To avoid the necessity of specifying the precise error-recovery protocols used on links and their impact on perceived packet loss and effective throughput, thereby creating a very complex measure, organizations can specify error rates in terms of block error rate (or packet error rate, or ATM's cell error ratio, and so on). After all, it doesn't matter if there are one or more errors within a particular data block; any error at all will require retransmission of the entire block if perfect transmission is required. The usual exception is streaming media, which can accept low error rates without major impact on the application; in those cases, simple bit error rates may be sufficient.

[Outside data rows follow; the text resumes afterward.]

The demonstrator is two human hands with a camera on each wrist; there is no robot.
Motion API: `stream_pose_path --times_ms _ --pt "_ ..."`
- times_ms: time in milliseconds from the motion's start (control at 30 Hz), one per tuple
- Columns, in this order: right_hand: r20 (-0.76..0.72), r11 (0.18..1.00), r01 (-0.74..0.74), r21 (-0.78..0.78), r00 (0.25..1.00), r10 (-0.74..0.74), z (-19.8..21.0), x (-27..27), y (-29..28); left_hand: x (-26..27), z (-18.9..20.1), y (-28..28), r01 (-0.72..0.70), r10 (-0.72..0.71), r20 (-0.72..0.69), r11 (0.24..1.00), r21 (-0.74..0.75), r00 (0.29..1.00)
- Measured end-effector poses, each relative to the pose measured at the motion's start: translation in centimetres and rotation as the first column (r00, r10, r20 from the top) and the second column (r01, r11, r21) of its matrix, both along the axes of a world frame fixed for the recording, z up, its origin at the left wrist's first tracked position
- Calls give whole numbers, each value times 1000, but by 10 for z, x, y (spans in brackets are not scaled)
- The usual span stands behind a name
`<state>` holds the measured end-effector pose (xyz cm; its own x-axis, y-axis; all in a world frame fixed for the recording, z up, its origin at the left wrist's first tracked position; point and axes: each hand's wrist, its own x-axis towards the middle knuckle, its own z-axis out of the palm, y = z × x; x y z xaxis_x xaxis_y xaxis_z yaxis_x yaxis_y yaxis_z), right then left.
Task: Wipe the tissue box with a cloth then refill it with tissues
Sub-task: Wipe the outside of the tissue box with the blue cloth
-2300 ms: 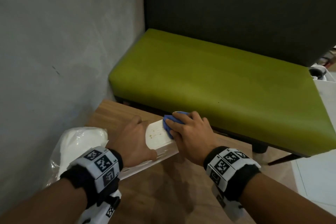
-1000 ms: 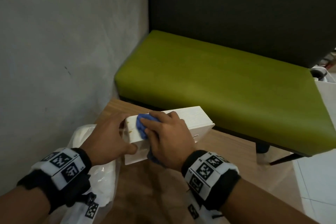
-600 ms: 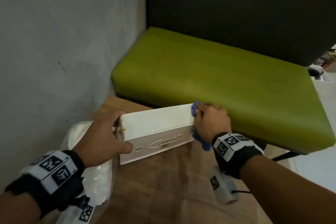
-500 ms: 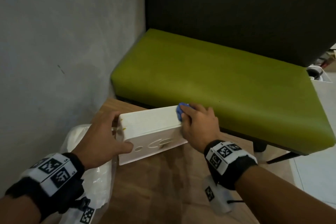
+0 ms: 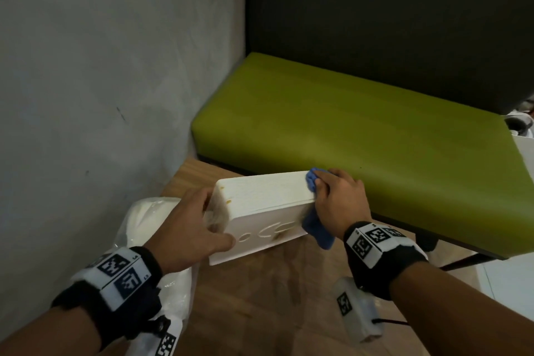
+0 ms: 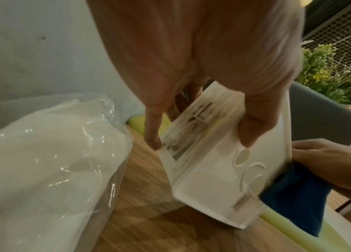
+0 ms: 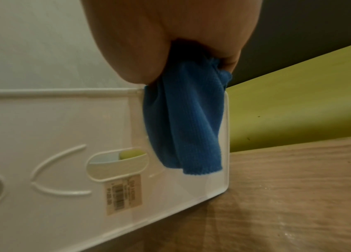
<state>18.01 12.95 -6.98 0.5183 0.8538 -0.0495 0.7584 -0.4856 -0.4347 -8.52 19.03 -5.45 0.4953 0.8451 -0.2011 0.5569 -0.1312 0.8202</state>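
we see tissue box tipped on long edge on wooden table, just before green bench; bare tabletop near side of box, bagged tissues touching left of box. box white, yellowish stains on upper face, oval cutouts. our left hand grips left end; right hand clutches blue cloth against right end. barcode sticker unreadable.

Green bench seat beside grey wall, wooden table, perhaps a plant.
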Motion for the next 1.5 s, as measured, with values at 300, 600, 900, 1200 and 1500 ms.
stream_pose_path --times_ms 300,600,900,1200,1500 --pt "-176 989 -111 102 976 128 38 -24 3 15 27 4 -28 26 19 993 114 999" --pt "-251 871 -296 391 877 410 118 -67 20 30 69 12 -50 86 -119 961 273 989" --pt "-400 984 -101 147 904 152 83 -36 7 29 82 15 19 33 -166 953 303 986" --pt "-379 902 -198 384 857 349 105 -53 17 30 82 18 -35 72 -165 975 220 984" --pt "-339 971 169 167 935 -105 37 -31 6 29 57 12 -204 228 70 945 -256 971"
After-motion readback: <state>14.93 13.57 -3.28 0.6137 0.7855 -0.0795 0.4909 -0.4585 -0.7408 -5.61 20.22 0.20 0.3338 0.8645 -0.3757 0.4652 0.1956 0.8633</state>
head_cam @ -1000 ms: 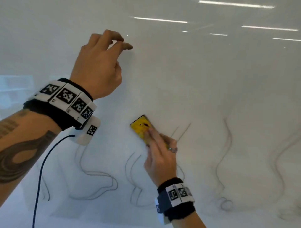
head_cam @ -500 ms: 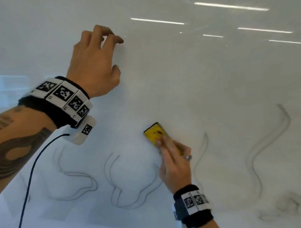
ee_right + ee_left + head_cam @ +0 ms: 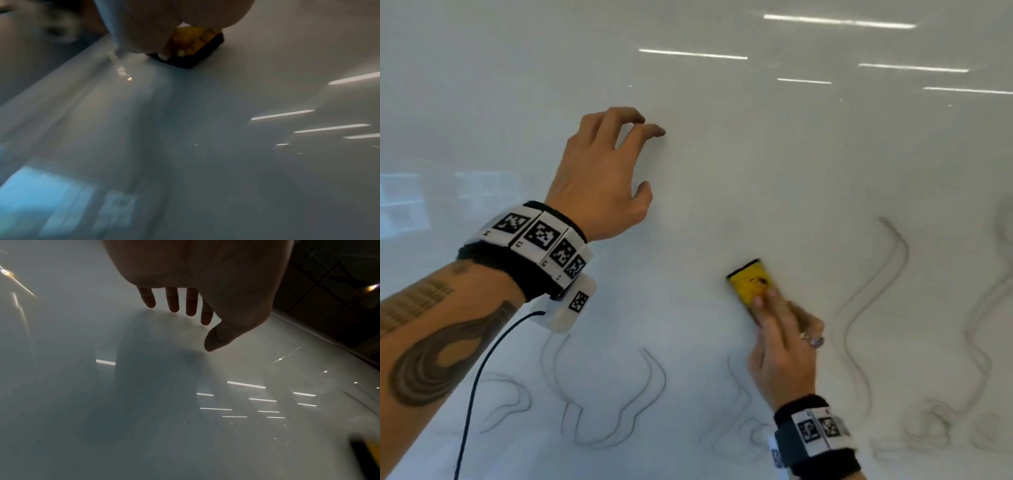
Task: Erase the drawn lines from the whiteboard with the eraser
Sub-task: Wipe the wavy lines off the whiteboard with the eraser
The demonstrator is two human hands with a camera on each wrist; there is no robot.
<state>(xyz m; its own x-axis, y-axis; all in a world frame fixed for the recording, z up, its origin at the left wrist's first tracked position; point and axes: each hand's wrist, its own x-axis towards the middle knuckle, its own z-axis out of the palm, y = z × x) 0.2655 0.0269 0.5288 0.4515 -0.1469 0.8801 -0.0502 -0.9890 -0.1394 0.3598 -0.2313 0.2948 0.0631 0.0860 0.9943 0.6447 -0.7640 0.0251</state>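
A right hand [image 3: 784, 353] grips a yellow eraser [image 3: 751, 286] flat against the whiteboard [image 3: 756, 164], with faint drawn lines [image 3: 873, 291] at its 3 and 7 o'clock. At 10 o'clock, the left hand [image 3: 599, 181] hovers, fingers loosely curled, holding nothing.

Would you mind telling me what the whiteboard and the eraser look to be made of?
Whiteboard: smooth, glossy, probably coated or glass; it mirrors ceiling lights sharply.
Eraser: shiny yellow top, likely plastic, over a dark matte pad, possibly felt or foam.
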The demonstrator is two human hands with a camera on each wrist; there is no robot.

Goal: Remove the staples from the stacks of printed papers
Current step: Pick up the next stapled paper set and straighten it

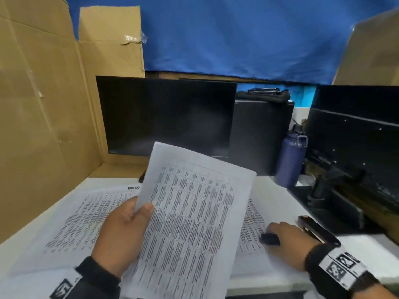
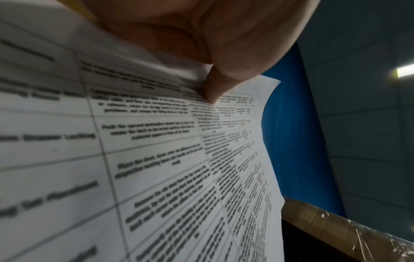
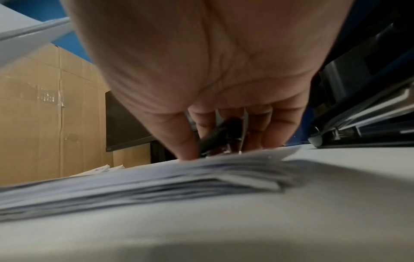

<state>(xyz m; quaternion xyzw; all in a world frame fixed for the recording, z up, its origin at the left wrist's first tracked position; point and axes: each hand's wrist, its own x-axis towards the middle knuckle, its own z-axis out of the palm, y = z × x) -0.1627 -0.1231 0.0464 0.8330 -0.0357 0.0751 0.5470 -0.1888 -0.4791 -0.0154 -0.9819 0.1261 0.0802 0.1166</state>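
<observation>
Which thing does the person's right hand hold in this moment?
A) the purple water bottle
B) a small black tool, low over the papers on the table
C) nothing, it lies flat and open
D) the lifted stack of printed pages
B: the right hand curls round a small black tool over the papers on the table, while the left hand holds up the lifted stack.
</observation>
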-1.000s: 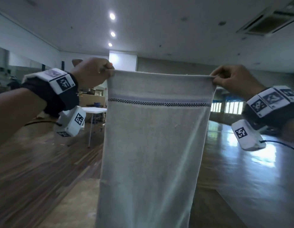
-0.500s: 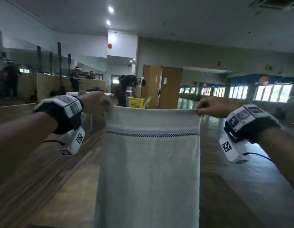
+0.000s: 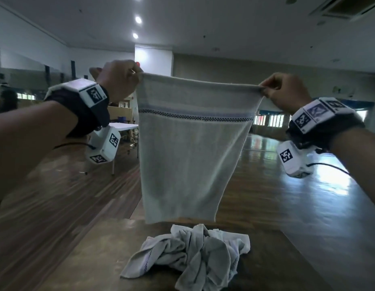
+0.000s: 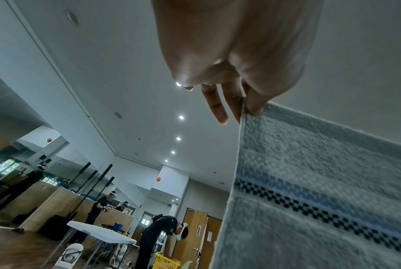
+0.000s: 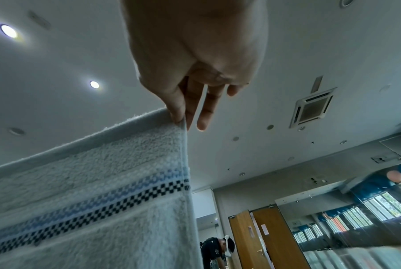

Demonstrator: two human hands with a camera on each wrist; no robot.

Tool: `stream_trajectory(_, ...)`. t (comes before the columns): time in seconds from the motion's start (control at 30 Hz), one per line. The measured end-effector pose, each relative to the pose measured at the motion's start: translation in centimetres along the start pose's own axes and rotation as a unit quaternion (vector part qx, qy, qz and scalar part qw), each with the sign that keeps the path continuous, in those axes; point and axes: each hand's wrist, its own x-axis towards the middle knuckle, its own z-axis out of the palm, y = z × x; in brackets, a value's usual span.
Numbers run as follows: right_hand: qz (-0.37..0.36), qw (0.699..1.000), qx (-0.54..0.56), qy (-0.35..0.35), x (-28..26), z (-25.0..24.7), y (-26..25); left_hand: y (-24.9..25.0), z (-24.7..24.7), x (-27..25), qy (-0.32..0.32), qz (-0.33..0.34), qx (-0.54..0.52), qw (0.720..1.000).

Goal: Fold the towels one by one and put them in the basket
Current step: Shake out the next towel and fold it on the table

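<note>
Spanning the middle of the scene above a brown table (image 3: pixel 81 259), a pale terry towel (image 3: pixel 190 156) with a blue-and-black checked band hangs limp, likely light and floppy, best taken at its corners. Beneath it lies a crumpled heap of towels (image 3: pixel 195 257). The left hand (image 3: pixel 117 80) and right hand (image 3: pixel 285 92) each pinch a top corner.

The hanging towel (image 3: pixel 188 156) is hiding the room behind it; motion is blurring the floor (image 3: pixel 56 198); the picture edges are cutting off both forearms.
</note>
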Motion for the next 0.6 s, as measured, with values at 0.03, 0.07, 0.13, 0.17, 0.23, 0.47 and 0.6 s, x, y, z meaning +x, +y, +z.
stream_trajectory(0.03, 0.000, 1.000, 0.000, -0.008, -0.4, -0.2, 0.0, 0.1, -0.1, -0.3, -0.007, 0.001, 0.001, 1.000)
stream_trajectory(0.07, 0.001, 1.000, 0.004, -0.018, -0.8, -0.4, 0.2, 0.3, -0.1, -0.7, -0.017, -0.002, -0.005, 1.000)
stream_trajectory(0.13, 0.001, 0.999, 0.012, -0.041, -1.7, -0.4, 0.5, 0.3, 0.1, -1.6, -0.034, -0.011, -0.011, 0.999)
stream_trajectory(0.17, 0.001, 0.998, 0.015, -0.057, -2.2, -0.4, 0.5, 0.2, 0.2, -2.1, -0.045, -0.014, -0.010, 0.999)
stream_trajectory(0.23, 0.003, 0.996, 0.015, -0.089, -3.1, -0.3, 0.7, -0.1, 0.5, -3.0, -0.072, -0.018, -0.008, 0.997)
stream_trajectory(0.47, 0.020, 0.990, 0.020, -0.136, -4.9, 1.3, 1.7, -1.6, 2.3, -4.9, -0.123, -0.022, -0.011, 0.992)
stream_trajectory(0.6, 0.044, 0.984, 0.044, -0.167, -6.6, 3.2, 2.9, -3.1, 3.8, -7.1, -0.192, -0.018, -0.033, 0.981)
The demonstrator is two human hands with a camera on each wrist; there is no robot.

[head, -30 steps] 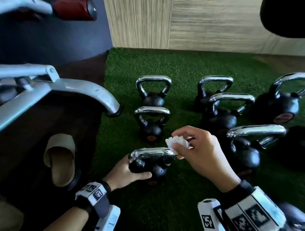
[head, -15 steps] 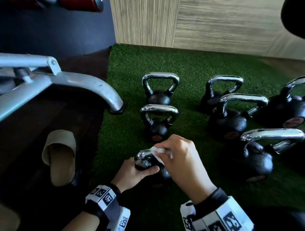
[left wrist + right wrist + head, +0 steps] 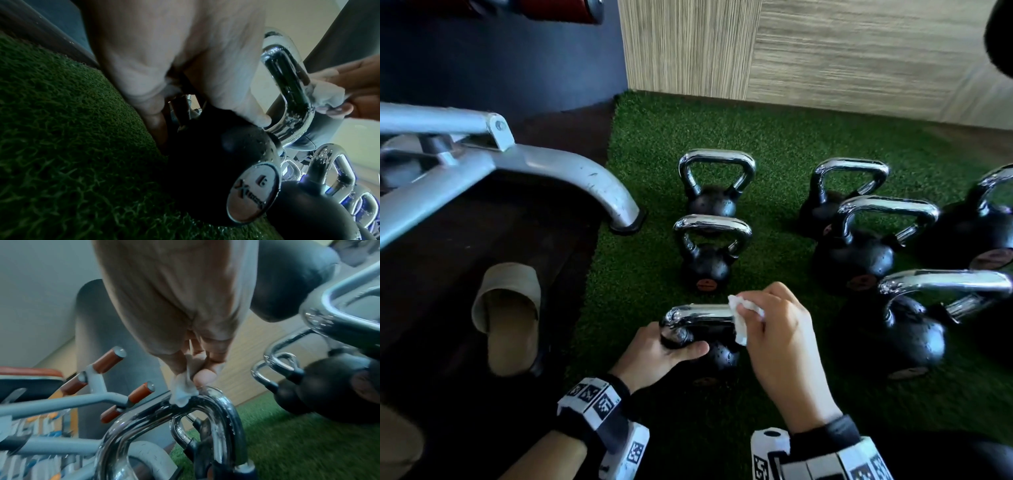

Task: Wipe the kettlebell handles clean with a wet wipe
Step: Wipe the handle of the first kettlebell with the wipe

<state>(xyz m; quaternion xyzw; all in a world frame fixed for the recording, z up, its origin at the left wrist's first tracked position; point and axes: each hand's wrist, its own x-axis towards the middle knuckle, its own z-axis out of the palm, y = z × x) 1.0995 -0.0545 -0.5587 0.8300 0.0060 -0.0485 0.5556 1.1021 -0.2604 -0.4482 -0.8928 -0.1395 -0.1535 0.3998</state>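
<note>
Green artificial turf (image 3: 654, 274) carries the nearest black kettlebell with chrome handle (image 3: 698, 313), where the right hand (image 3: 784, 335) pinches a crumpled white wet wipe (image 3: 743, 318) against the handle's right end. The left hand (image 3: 657, 353) grips its left corner with curled fingers, hiding that part. Five more black kettlebells (image 3: 705, 263) stand behind and to the right, one cut off by the frame edge.

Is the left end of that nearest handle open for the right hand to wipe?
Probably not: the left hand grips the handle at that bend, while the right hand holds the wipe at the other end.
</note>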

Packet loss over an Internet connection may be defined very coarsely in terms of ping ratios. For that measure, short "ping" packets are transmitted in a burst and are immediately echoed back by the destination. The percentage of packets that return within a defined, short time window is taken as the success ratio. This is an extremely coarse approximation because Internet paths are variable, and error rates can fluctuate greatly because of intersecting traffic flows. The effect of errors on TCP communications is also quite complex, as TCP is very sensitive to the particular pattern of errors over time. Therefore, a brief burst of ping packets may not be representative of the effective performance of the connection as seen by TCP. Block-oriented error ratios for the underlying transport, such as ATM's cell error ratio or similar measures for Frame Relay, are therefore preferable. They're not perfect for TCP, but they're better than ping ratios.

One-Way Latency

Services in the interactive classes may require one-way delay measurements. Routing protocols often select different paths in each direction between a pair of nodes, so the latency in the two directions can be considerably different. (Each ISP typically tries to hand a packet to another ISP as soon as possible, thereby decreasing the distance it must carry the packet.) See Figure 10-1.

Figure 10-1. Internet Latencies and Asymmetric Routes

The challenge is getting the time measurement between two unsynchronized hosts. The Network Time Protocol (NTP) can be used; there are commercial variants that offer similar functionality. A more expensive, and more accurate, approach is using Global Positioning System (GPS) receivers to measure time and synchronize the clocks at each site.

Round-Trip Latency

Round-trip latency is the common metric for transactional and (some) interactive services. Synchronizing clocks is not an issue because the initiator gets a response and can easily determine the elapsed time, which is the metric of interest.

Round-trip latency on the Web is easily measured by using the time elapsed between the first two steps in the establishment of a TCP connection. (A "SYN" packet is sent out, and a "SYN ACK" packet is returned.) The turnaround time at the destination is minimal, as it does not involve the destination application. Most active measurement collectors provide that measurement, labeling it initial connection time or TCP connection time. It can also be obtained from "ping" packets.

Jitter

Jitter is the variance in packet arrival times. It can have a serious impact on service quality, although buffering in the receiving host helps considerably. Anyone with a CD in his or her car appreciates the value of buffering and knows its limitations when there are too many bumps in the road. The real problem is the additional delay added by the dejitter buffer; it's usually one or two times the expected jitter. For interactive use of the network, such as voice communications, ITU-T's standard G.114 suggests a maximum one-way latency of 150 milliseconds (ms). Therefore, a dejitter buffer of, say, 50 ms would form a large part of the latency budget.

Jitter is measured by tracking the arrival time of each successive packet and calculating the variance between them, assuming a transmitter is introducing traffic into the network at a constant rate. Some commercial tools enhance this measure with additional analytics; for example, the NetIQ product calculates the distribution of the jitter measures to provide more insight into the range of underlying performance.